ACTION ITEM: The data below should be copied out exactly, with its pictures omitted.

SUPPLIED MATERIAL:
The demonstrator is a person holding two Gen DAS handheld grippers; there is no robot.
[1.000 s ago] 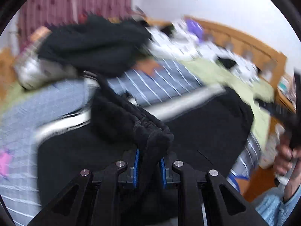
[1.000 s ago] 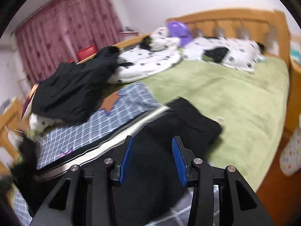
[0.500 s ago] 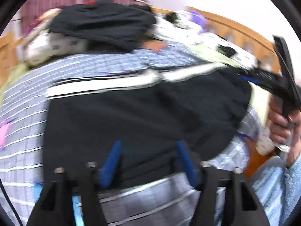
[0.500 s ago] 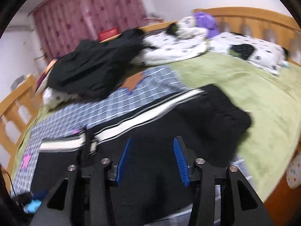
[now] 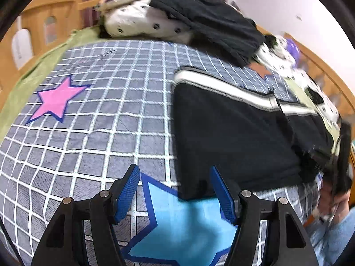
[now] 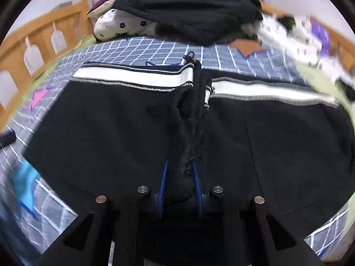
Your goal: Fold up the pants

ANSWER FOR THIS EXERCISE:
The demonstrator is a person holding two Gen DAS handheld grippers; there is no robot.
[1.000 s ago] 
[1.000 s ago] 
[0.500 s ago] 
[0.500 s ago] 
[now] 
[now] 
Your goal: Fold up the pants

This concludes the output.